By Order of the Board Ma Huateng Chairman

8 April 2009

Notes:

  1. The register of members will be closed from Friday, 8 May 2009 to Wednesday, 13 May 2009, both days inclusive, during which period no transfer of shares will be registered. In order to be entitled to attend and vote at the forthcoming Annual General Meeting and to qualify for the proposed final dividend and special dividend, all transfers of shares accompanied by the relevant share certificates must be lodged with the Company’s branch share registrar, Computershare Hong Kong Investor Services Limited at Shops 1712-1716, 17th Floor, Hopewell Centre, 183 Queen’s Road East, Wan Chai, Hong Kong for registration no later than 4:30 p.m. on Thursday, 7 May 2009.

  2. Any member entitled to attend and vote at the Annual General Meeting convened by the above notice (or at any adjournment thereof) is entitled to appoint one or, if he holds two or more shares, more person(s) as his proxy or proxies to attend and vote instead of him.

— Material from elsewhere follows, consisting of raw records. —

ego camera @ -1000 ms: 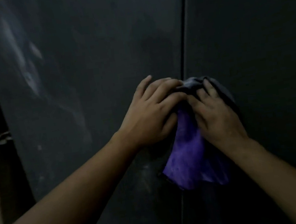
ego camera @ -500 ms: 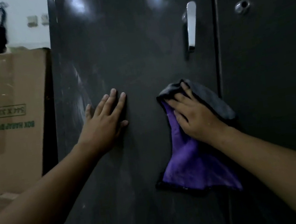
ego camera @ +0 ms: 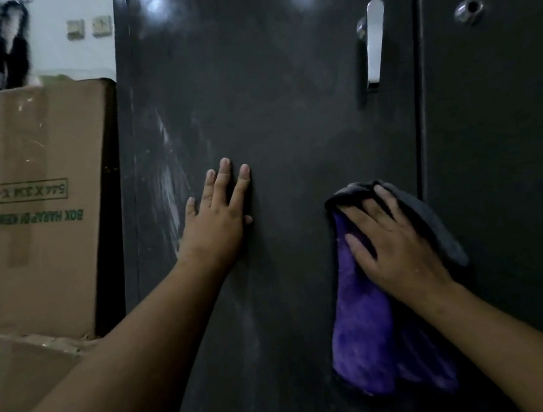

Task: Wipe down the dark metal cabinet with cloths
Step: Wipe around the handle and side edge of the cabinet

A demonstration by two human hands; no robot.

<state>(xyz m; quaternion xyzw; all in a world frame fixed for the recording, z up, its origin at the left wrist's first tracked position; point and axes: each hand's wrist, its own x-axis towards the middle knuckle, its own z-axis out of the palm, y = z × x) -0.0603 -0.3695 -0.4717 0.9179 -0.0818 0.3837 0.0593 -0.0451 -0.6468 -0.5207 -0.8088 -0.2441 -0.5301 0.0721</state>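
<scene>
Head view: right hand (ego camera: 395, 241), fingers (ego camera: 372, 211) spread flat, pressing purple-and-grey microfibre cloth (ego camera: 367, 342) against dark metal cabinet door (ego camera: 264, 85) at 4 o'clock; cloth hanging 12-to-6 below palm; left hand (ego camera: 214, 227), fingers straight and together, braced bare at 9 o'clock of cloth, nearer pale dusty smears (ego camera: 165, 171).

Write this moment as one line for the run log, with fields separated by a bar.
left hand: flat on cabinet door | right hand: presses purple cloth and grey cloth against it | handle: untouched

Cardboard box (ego camera: 32, 209) with green print, wall switches (ego camera: 89, 26), white wall (ego camera: 71, 59)
</scene>
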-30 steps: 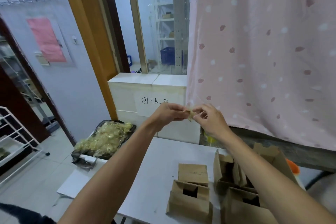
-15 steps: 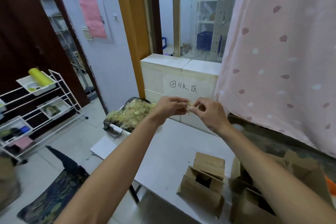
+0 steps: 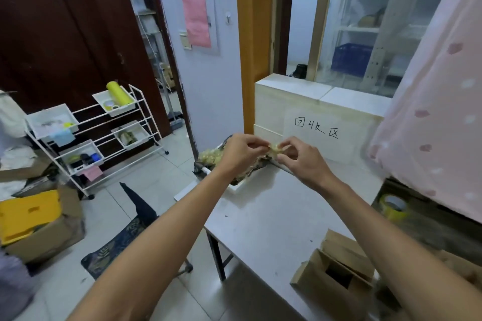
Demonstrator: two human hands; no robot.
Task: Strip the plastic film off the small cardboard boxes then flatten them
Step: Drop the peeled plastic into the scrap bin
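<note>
Two hands met in the air, and their fingers (image 3: 255, 144) were curled onto a small yellowish plastic film scrap (image 3: 274, 150) crumpled between them. The left hand (image 3: 241, 155) pinched one end and the right hand (image 3: 303, 163) pinched the other, fingertips closed on it. Just below and behind the left hand sat a white tray (image 3: 236, 187) lined with a dark bag and heaped with more pale film (image 3: 210, 160), at the far left corner of the grey worktop (image 3: 273, 219). Nearer the person, well apart from the hands, an opened small cardboard box (image 3: 336, 276) lay on the worktop with its flaps loose, and a second brown box (image 3: 459, 266) showed, blurred, at the right edge past the right forearm. Behind the hands a white sheet (image 3: 317, 135) with handwritten characters was stuck to a pale block. A yellow tape roll (image 3: 392, 207) stood on a dark ledge under a pink spotted curtain (image 3: 430, 112). On the tiled floor to the left stood a white wire rack (image 3: 109, 135) holding trays.
</note>
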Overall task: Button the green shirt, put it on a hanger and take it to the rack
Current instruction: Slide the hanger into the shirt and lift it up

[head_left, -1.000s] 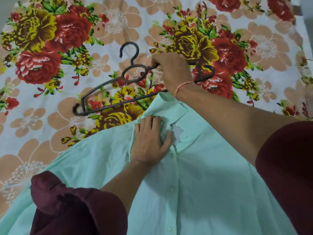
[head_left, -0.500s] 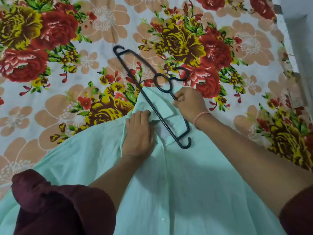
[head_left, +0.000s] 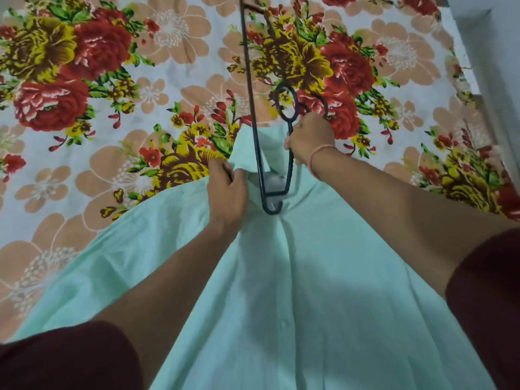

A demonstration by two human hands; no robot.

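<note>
The pale green shirt (head_left: 295, 277) lies buttoned on the bed, collar pointing away from me. My left hand (head_left: 226, 192) grips the left side of the collar and lifts it open. My right hand (head_left: 308, 137) holds the black hanger (head_left: 254, 130) near its looped neck. The hanger stands nearly on end, its lower tip poked into the neck opening of the shirt, its other end running up past the top of the view. A white button (head_left: 283, 324) shows on the placket.
A floral bedsheet (head_left: 98, 108) with red, yellow and peach flowers covers the bed all around the shirt. The bed's right edge and a pale wall or floor (head_left: 495, 46) show at the upper right. My maroon sleeves fill the lower corners.
The hanger has swung from lying flat beyond the collar to upright, and one end now enters the neck opening. My left hand went from pressing the collar to pinching it open.
</note>
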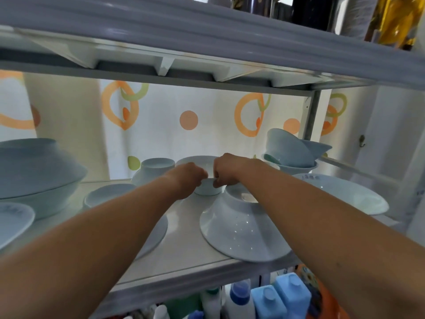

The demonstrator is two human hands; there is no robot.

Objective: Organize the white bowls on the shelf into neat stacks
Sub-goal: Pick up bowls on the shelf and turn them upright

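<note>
I am reaching deep into the shelf [184,256] with both arms; my left hand [189,178] and right hand [226,170] are both pinching the rim of one small bowl [208,188], each grip clenched on opposite sides of it. The small bowl is sitting upright near the middle-back of the shelf, just behind a large upturned bowl [239,226] that is lying foot-up at the front edge. Risk noted: my right forearm is passing directly over that upturned bowl, whose rim is overhanging the shelf lip; a brush on withdrawal could be nudging it off. Second risk: the leaning pile of bowls [292,150] at back right is sitting tilted, not nested, and looks liable to slide if jarred. Third: the glazed rim is probably slick, and a fingertip pinch is giving little margin. The wide dish [345,194] on the right and the plate [13,217] at far left are each carrying a small dark printed mark near the rim; both are too blurred to read. Bottles [266,298] below are showing no legible labels.
</note>
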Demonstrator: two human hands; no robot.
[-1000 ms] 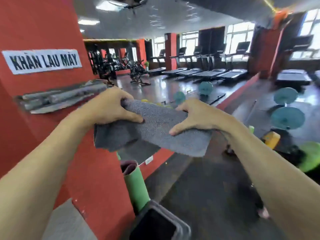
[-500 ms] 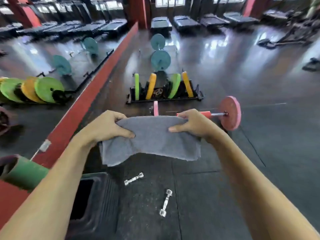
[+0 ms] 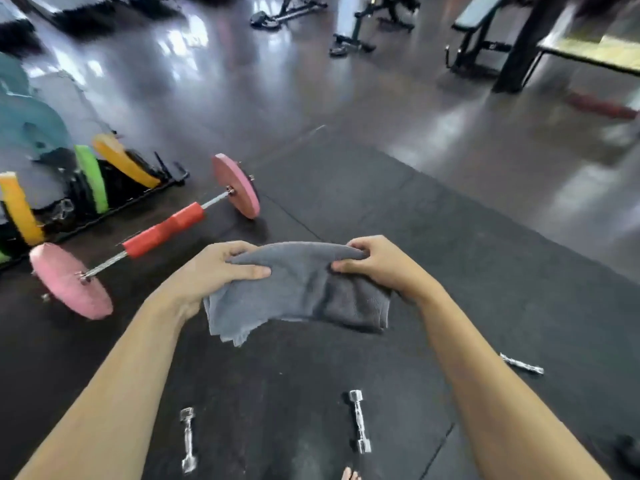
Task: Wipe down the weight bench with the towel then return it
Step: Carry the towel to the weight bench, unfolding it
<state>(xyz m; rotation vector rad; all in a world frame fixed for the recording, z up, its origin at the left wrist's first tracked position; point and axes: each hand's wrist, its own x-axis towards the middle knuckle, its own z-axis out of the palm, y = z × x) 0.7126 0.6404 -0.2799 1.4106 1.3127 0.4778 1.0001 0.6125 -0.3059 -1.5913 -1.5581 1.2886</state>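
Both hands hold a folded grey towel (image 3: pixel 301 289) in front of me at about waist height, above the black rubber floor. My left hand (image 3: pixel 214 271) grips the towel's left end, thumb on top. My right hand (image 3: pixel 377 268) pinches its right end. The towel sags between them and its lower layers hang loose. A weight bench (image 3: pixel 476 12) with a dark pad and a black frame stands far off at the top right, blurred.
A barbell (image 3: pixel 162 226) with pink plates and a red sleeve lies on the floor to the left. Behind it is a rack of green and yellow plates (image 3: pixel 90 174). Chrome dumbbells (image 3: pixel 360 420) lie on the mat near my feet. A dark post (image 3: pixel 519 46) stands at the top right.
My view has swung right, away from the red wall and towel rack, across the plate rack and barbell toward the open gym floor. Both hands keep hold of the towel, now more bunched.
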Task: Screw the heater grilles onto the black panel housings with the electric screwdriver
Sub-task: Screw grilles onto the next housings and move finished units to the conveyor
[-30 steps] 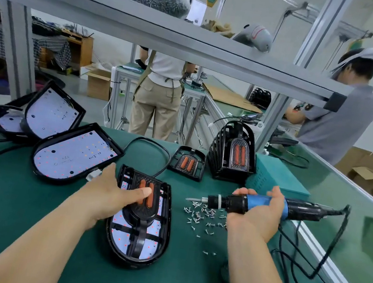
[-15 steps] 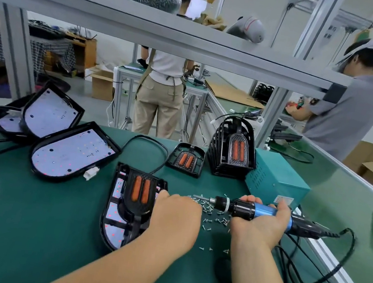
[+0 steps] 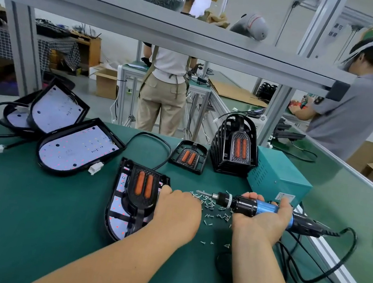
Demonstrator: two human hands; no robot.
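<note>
Toward the near edge of the tabletop [image 3: 22, 226], about midway along it, lies a black housing [image 3: 118, 218] with a grille [image 3: 143, 189] seated on its far end, orange bars up. The left grip [image 3: 177, 210] rests against the grille's right side, next to the loose screws [image 3: 215, 210] scattered just beside it. Its fingers are hidden behind the back of the hand, so I cannot tell whether it has pinched a screw. Right of the screws, the right grip [image 3: 263, 218] lies palm up, fingers curled round the blue-banded screwdriver [image 3: 251, 205]. The bit points left over the pile, level and off the work.

The step in hand looks like fetching a screw; I see no driving begun on this grille. The next move probably calls for setting a screw in one of the grille's holes, tipping the bit down onto it, and steadying the housing against sliding.

Farther off, more housings [image 3: 78, 147] lie toward the far left corner. A spare grille [image 3: 189, 156] and a stack of grilles [image 3: 235, 148] sit by the far edge, with a teal box [image 3: 279, 177] to their right.
</note>
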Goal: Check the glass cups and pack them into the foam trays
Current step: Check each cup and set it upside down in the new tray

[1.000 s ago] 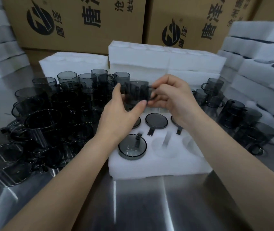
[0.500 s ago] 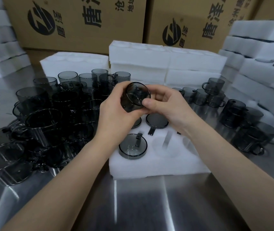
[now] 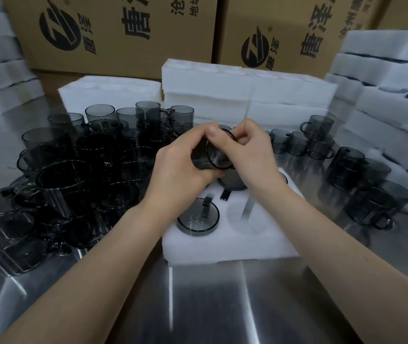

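Fingers of the left hand curl round the dark body of a glass cup, thumb on top, while the right hand pinches it at the rim from the other side. The cup is held on its side in the air, one round end turned toward the camera, just above the foam tray.

Nearest lies the steel worktop, with both forearms reaching over it. The white tray sits on it. A packed cup sits in the tray's front left pocket, and a bare round pocket is just beside it. A second packed cup behind them is partly hidden under the hands.

Left of the tray, loose cups crowd together, some upright and some tipped. A smaller group stands to the right. Beyond are stacked foam trays, more foam at both edges, and printed cardboard boxes at the back.
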### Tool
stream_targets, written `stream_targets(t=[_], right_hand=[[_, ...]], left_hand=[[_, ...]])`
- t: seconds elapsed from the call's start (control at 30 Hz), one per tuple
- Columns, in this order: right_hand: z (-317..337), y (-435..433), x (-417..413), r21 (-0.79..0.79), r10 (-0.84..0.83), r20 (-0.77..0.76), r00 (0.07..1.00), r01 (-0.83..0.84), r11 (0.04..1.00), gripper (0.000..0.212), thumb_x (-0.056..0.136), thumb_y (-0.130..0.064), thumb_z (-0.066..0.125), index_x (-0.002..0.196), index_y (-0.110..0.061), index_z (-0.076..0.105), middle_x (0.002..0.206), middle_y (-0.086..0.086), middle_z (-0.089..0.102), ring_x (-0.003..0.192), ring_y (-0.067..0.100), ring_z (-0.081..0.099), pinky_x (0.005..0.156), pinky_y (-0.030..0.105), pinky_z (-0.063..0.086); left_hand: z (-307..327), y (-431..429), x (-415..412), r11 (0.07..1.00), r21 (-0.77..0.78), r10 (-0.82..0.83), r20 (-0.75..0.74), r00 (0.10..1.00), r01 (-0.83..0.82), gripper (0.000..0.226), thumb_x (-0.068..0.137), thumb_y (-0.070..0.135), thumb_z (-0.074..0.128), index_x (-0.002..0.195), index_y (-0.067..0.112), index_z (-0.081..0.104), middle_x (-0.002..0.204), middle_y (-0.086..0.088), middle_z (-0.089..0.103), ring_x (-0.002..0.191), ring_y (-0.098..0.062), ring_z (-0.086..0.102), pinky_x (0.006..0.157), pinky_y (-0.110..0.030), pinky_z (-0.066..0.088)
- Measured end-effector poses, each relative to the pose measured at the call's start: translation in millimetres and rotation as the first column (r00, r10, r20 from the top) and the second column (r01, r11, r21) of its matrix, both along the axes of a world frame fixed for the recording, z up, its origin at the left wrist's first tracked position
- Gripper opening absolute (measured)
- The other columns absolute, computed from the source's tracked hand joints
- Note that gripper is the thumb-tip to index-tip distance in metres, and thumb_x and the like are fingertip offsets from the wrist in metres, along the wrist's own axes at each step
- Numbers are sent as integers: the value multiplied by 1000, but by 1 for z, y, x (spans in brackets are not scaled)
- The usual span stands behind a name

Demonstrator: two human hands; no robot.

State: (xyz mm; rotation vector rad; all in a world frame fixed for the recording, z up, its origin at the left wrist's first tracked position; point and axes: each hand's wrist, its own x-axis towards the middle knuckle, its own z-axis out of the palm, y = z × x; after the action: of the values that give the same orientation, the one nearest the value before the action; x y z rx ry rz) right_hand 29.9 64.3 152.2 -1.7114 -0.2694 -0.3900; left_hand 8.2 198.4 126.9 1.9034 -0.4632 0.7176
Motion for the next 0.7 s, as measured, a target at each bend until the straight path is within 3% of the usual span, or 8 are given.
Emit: stream_targets(t=[0.07, 0.17, 0.23, 0.33, 0.4, 0.53, 0.6, 0.7], right_hand=[[1, -2, 0, 104, 53, -52, 997, -47, 993, 39, 83, -30, 75, 67, -17, 43, 49, -14, 50, 49, 1, 48, 50, 13, 38], [3, -7, 2, 260, 193, -127, 973, -155, 953, 34, 88, -28, 68, 67, -17, 43, 75, 11, 50, 74, 21, 48, 67, 31, 39], [5, -13, 3, 285, 307, -145, 940, -258, 923, 27, 83, -31, 66, 71, -15, 47, 88, 17, 49, 83, 27, 46, 72, 37, 39], [5, -22, 5, 279, 455, -139, 880, -406, 870, 18, 79, -27, 60, 87, -11, 59, 92, 16, 59, 85, 26, 56, 78, 34, 48], [5, -25, 6, 264, 514, -137, 847, -469, 843, 25, 78, -20, 61, 101, -11, 63, 94, 10, 66, 86, 20, 62, 82, 29, 52], [1, -22, 5, 77, 437, -119, 892, -430, 899, 35, 73, -8, 78, 103, -14, 62, 91, 12, 67, 80, 18, 65, 83, 30, 52], [-1, -19, 3, 2, 367, -108, 924, -369, 930, 37, 70, -12, 80, 100, -14, 59, 85, 7, 70, 78, 15, 65, 80, 31, 54], [-2, -12, -1, -69, 255, -90, 963, -261, 963, 41, 68, -13, 86, 93, -16, 53, 85, 14, 66, 75, 18, 59, 78, 43, 53]], left_hand=[[1, 1, 0, 1000, 5, -25, -2, 1000, 25, 69, 62, 7, 86, 120, 36, 60, 101, 36, 62, 99, 14, 58, 83, -2, 39], [0, 1, 1, 998, -25, -61, -18, 998, 61, 72, 64, 10, 86, 126, 34, 57, 114, 28, 62, 109, 8, 57, 96, -14, 44], [-1, 1, 1, 996, -71, -64, -31, 997, 62, 71, 66, 14, 87, 126, 36, 55, 115, 26, 62, 112, 5, 57, 99, -20, 45], [-2, 2, 2, 986, -162, -49, -49, 998, 41, 67, 66, 20, 87, 123, 36, 56, 112, 24, 65, 109, 4, 59, 98, -22, 48], [-2, 3, 2, 974, -222, -54, -69, 996, 37, 64, 66, 21, 87, 121, 37, 57, 111, 22, 67, 109, 1, 61, 99, -29, 49], [-4, 4, 1, 975, -221, -27, -89, 996, 7, 59, 65, 26, 86, 118, 35, 62, 106, 20, 69, 104, 0, 64, 94, -29, 52], [-5, 4, 2, 982, -190, -1, -94, 996, -17, 60, 66, 24, 86, 119, 37, 62, 105, 22, 69, 102, 3, 64, 90, -22, 51], [-5, 4, 1, 992, -122, 28, -89, 996, -38, 68, 66, 17, 84, 125, 41, 59, 107, 24, 67, 101, 9, 61, 85, -8, 47]])
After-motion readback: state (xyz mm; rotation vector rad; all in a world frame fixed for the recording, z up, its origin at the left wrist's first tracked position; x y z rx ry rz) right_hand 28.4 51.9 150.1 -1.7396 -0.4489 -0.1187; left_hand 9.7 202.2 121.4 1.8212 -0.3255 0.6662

A proxy need not be a member of the Company.

  3. To be valid, the form of proxy, together with any power of attorney or other authority (if any) under which it is signed or a certified copy of such power of attorney or authority, must be deposited at the Company’s branch share registrar, Computershare Hong Kong Investor Services Limited at Rooms 1806-1807, 18th Floor, Hopewell Centre, 183 Queen’s Road East, Wan Chai, Hong Kong not less than 48 hours before the time appointed for holding the Annual General Meeting or any adjournment thereof.